The U.S. military is among the few that search for its servicemembers lost in combat — a source of pride to many JPAC team members.
Sgt. Rob Danford re-enlisted when he came back from Iraq so he could work with JPAC, which has workers from all branches of the military. So far, he’s been on seven recovery missions in Southeast Asia and Europe.
“I love it. I put my heart into it,” said Danford, who is in charge of telecommunications for the team. “I do this to benefit the families and the organization and myself.”
For Spc. Joel Wood, working for JPAC has helped bring him and his father, a former Marine who fought in the Vietnam War, closer.
“I’ve actually seen some of what he kind of went through. You hear the stories all day, but to come here and see the terrain and feel the heat — it lets you know what they went through,” Wood said.
Team members say returning a missing servicemember to his family makes the effort worthwhile.
“I’ve seen and I’ve had family members who are still wondering what happened to their father or husband. When we ID that individual and close the case, they are so appreciative,” Riker said.
“I’m really glad that I can have closure after all these years,” said Sally Pier, 72, whose brother, Pfc. Domenico “Nick” DiSalvo, was found by JPAC and his body returned to the United States this summer.
He disappeared in 1950, during one of the bloodiest battles of the Korean War. He was 20 years old.
Pier worried that her brother might have been a prisoner of war, or might have had amnesia and forgotten about his family in Ohio. Over the decades, her parents and two sisters died, always wondering what happened to DiSalvo.
She learned this summer that he died of gunshot wounds. That didn’t bring comfort to her, but learning that he died instantly and wasn’t a prisoner did.
She said the time and money spent finding her brother, now buried in a veteran’s cemetery, were worth it. But his return has been a mixed blessing. Since the day his body arrived in the United States, she’s been emotional and sometimes has had the “shakes.” She believes she’s grieving again for her brother, and for all of the family members who didn’t get to grieve for him.
“It stirred up a lot in me.

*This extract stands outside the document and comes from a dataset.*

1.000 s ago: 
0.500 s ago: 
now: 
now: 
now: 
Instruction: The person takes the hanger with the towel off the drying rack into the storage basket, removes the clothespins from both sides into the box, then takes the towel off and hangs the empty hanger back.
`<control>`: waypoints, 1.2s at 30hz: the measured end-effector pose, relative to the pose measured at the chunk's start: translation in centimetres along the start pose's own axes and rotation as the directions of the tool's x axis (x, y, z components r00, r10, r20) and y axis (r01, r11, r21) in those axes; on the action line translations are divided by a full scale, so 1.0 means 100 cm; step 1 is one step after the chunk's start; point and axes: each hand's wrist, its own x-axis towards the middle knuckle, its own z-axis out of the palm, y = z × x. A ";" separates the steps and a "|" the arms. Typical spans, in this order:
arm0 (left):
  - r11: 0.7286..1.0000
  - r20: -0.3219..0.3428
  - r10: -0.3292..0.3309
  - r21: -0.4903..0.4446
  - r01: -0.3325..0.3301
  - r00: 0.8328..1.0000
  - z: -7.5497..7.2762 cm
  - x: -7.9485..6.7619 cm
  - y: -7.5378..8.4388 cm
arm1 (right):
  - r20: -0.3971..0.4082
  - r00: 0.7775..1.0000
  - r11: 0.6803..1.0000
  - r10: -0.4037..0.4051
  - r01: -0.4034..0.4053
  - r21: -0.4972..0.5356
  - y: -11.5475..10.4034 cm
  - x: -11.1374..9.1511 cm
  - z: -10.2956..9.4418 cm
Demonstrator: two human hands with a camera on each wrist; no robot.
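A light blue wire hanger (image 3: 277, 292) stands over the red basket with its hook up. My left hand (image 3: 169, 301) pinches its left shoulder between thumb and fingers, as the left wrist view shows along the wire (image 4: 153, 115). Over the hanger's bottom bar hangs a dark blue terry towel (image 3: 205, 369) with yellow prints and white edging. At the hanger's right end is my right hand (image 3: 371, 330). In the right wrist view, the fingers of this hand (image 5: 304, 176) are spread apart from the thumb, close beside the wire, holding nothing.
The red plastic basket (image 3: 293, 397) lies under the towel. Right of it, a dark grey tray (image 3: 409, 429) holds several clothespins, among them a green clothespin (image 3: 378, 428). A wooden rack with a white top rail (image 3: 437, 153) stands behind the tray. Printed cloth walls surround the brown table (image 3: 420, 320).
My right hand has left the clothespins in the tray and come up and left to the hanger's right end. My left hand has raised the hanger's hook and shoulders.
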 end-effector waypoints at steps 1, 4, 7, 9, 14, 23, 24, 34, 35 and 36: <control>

All of these hurts are coming up,” she said. “It’s because they found him, and I’m happy to know I have closure with him, but I have to go through all of these hurts.”
“I’m grieving for a lot of people who didn’t know what happened to him. When I get through all the grieving, then I’ll be happy knowing what happened to him.”

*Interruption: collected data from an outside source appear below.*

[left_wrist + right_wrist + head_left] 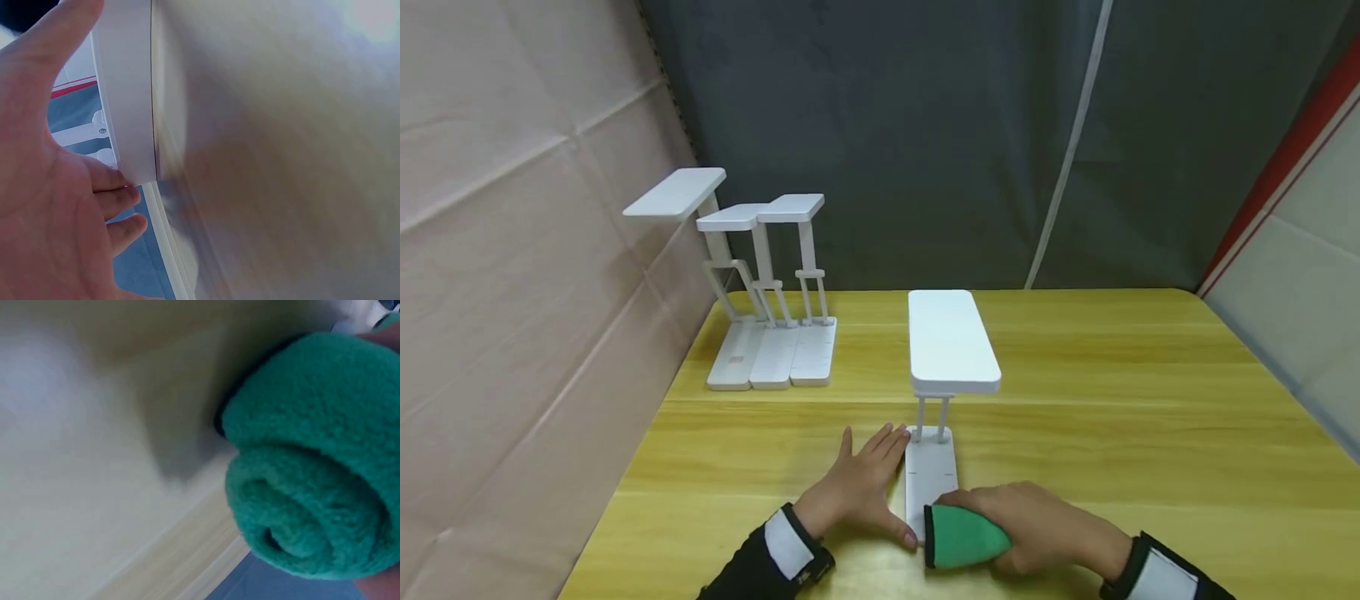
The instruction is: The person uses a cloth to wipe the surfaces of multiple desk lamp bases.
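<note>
A white folding stand [953, 342] stands upright on the table in front of me, its flat top plate raised on two thin legs over a narrow base [929, 471]. My left hand [861, 487] spreads beside that base, fingertips at its left edge and thumb at its near end; the left wrist view shows the fingers along the base's side [128, 94]. In my right hand [1048, 525] is a folded green cloth [962, 537] with a black edge, gripped over the base's near right corner. The cloth's rolled end [300, 512] fills much of the right wrist view.
Several similar white stands [767, 354] stand side by side at the back left of the wooden table [1112, 400]. A pale cloth wall [535, 292] rises along the left, a dark grey curtain [880, 150] at the back, and a white panel [1300, 258] on the right.
</note>
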Demonstrator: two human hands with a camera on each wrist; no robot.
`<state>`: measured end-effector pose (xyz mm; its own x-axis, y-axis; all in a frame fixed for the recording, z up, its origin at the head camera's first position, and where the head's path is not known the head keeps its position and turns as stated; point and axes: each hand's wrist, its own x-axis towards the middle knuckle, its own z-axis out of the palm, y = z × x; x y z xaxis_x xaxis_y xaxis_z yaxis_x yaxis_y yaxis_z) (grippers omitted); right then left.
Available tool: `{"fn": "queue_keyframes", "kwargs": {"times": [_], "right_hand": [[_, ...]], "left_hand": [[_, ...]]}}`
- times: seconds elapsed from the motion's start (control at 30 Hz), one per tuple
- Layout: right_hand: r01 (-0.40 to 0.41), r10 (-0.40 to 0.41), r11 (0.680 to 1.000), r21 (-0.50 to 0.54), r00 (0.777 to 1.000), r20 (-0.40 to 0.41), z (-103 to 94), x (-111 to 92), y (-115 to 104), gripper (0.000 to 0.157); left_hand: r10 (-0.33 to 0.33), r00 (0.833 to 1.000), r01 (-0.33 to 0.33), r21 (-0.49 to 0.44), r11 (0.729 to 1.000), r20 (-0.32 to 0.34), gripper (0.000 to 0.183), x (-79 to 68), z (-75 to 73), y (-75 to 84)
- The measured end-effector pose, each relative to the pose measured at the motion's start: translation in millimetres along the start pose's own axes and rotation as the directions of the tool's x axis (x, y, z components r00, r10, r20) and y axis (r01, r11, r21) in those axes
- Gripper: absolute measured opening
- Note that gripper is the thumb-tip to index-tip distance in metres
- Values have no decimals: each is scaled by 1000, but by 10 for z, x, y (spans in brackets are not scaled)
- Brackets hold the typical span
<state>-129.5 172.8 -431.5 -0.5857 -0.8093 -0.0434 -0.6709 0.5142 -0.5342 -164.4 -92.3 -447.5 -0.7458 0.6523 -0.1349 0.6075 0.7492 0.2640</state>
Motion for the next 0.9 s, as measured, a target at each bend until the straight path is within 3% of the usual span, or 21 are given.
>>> {"fn": "queue_keyframes", "kwargs": {"times": [0.1,0.17,0.3,0.4,0.57,0.73,0.9], "right_hand": [[89,-91,995,32,995,39,2,-43,-52,81],[91,-94,994,55,995,44,-38,-37,-70,80],[-35,28,997,-71,995,-92,-137,107,-89,79],[-150,101,962,-227,971,-217,-132,268,-108,77],[-156,81,927,-342,971,-224,18,333,-164,77],[-96,74,965,-244,992,-98,52,137,-179,79],[32,-34,995,-90,999,-31,-42,-93,-106,81]], "left_hand": [[11,1000,-11,0,1000,-9,129,-4,-14,3],[14,1000,-14,5,1000,-9,128,-2,-15,2],[6,1000,-6,-4,1000,-5,128,2,-19,-4],[-7,1000,7,-19,1000,-3,127,2,-16,-8],[4,1000,-4,-6,1000,-12,127,4,-1,9],[9,1000,-8,41,999,-19,128,14,1,18],[-1,1000,1,5,1000,1,130,-1,-4,5]]}}
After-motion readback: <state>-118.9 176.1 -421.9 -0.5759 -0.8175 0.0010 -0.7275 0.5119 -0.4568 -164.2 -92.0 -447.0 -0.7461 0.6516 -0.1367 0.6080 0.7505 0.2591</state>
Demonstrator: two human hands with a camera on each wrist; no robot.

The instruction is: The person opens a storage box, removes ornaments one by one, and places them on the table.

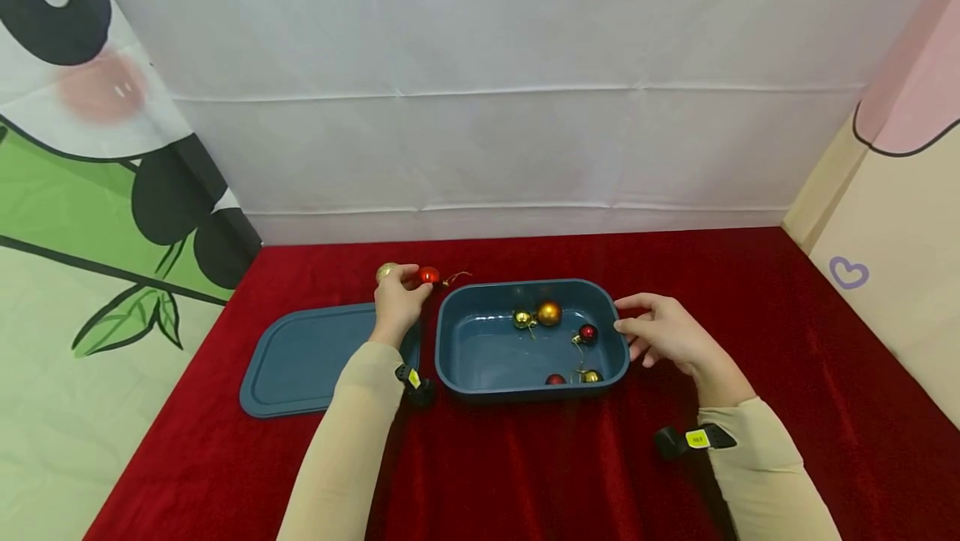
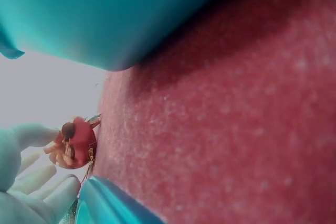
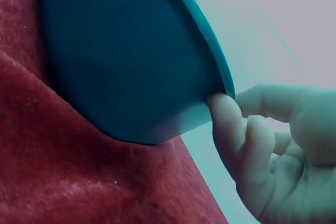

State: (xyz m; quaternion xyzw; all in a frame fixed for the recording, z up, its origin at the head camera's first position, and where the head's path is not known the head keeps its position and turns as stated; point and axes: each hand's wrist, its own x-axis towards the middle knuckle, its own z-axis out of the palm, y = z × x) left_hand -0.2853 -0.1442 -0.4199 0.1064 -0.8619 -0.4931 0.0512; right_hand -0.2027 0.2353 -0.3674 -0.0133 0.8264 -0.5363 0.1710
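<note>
A blue-grey rectangular box holds several small Christmas baubles, among them an orange-gold bauble and a dark red bauble. My right hand pinches the box's right wall, with the thumb over the rim and fingers against the outside. Beyond the lid's far right corner, my left hand reaches with thumb and fingers spread around a shiny red bauble. In the left wrist view, the thumb tip is right at this red bauble. A pale gold bauble sits just behind the left fingers.
The matching flat lid lies left of the box, partly under the left forearm. A gold string trails right from the red bauble. Dark red cloth covers the table, and a white curtain hangs behind it.
</note>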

Teamwork is a key part of search effort
This isn’t your ordinary mission.
Here, in a Vietnamese rice paddy dotted by a few one-room concrete houses, there are no uniforms and members of all four military branches work side by side, digging through the sticky clay and red dirt.

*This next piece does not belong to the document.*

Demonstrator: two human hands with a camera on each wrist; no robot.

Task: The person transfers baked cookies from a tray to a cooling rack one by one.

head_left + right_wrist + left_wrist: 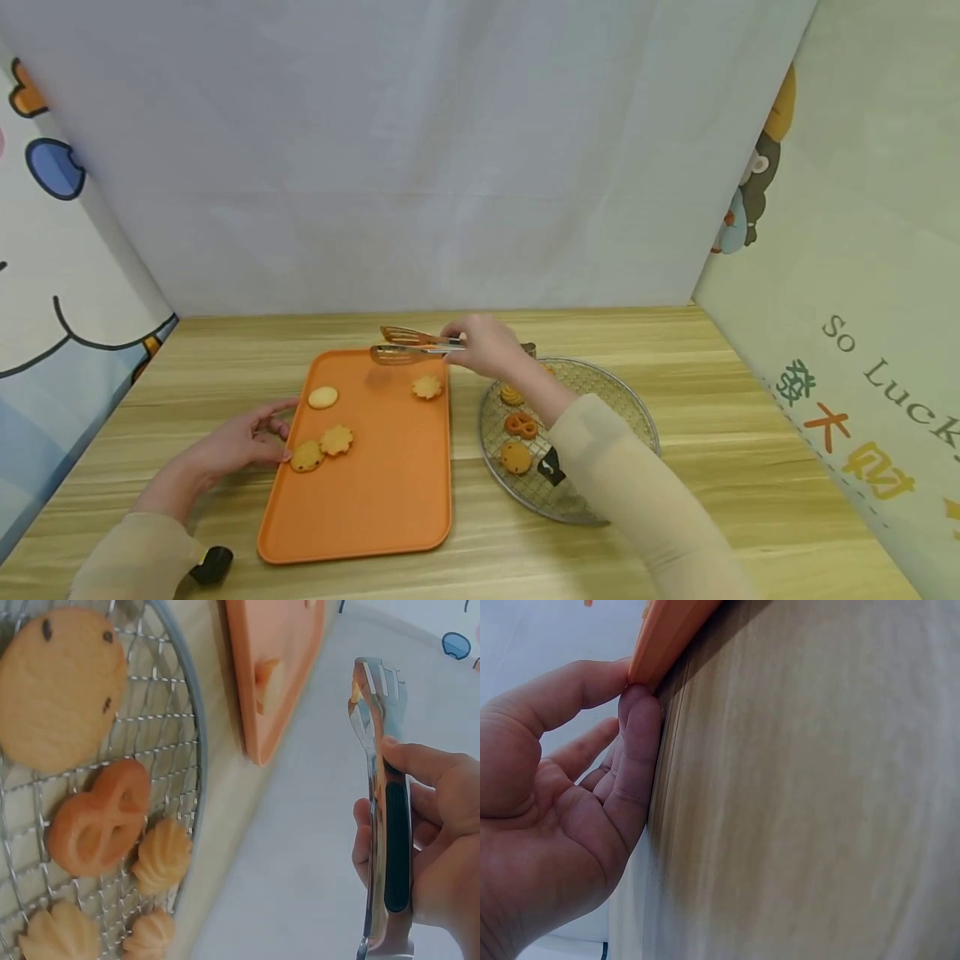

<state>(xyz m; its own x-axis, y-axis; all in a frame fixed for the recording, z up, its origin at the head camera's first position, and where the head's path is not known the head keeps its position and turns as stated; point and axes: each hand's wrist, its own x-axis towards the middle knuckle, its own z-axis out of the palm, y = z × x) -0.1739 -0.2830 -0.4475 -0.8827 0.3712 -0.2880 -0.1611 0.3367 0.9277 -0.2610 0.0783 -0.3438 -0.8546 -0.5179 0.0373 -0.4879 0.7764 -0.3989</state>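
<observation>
My right hand [491, 346] holds metal tongs [394, 817] with dark grips above the far end of an orange tray [375, 517]. The tongs' slotted ends stand slightly apart in the head view; a yellowish patch shows at their tips in the right wrist view, but I cannot tell whether it is a cookie or a reflection. My left hand [570, 772] pinches the tray's left rim between thumb and fingers. On the tray lie a pale oval cookie [323, 397], a flower-shaped cookie [427, 387], another flower-shaped cookie [336, 440] and a dotted round cookie [307, 457].
Right of the tray stands a round wire rack [615, 392], partly hidden by my right forearm. It bears a pretzel cookie [101, 817], a large dotted cookie [60, 690] and several swirled cookies [163, 856]. A pale curtain [420, 167] hangs behind the wooden table [750, 500].
</observation>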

And no earth is moved without the orders of a civilian — in this case, the anthropologist in charge of the excavation.
The 17 Americans on this Joint POW/MIA Accounting Command mission are looking for the remains of two airmen lost when their F-4 Phantom fighter-bomber jet was shot down here 40 years ago. Team members say the work is different from anything they’ve done before.
“You don’t have somebody shooting at you here,” said Capt. Kristoffer Mills, the team’s military leader, who spent a year in Iraq. But there are difficulties.
“You’ve got to build a team basically out of people who have never worked together before, because you’re going to be out here for 45 days,” Mills said.
A unit going to Iraq may live and work together for months before a deployment. A JPAC team meets for the first time about 10 days before it leaves Hawaii for its mission.
Team members also have to learn what to do to not offend their hosts. In Vietnam, that means no yelling, no pointing and no palms up.
“Being in Iraq has helped me,” Mills said. “In Iraq, you’re dealing with a different culture. We interact with the people here the same way,” he said.
“There’s still cases and sites we haven’t gone to. You build rapport with the people so you’re welcome to come back.”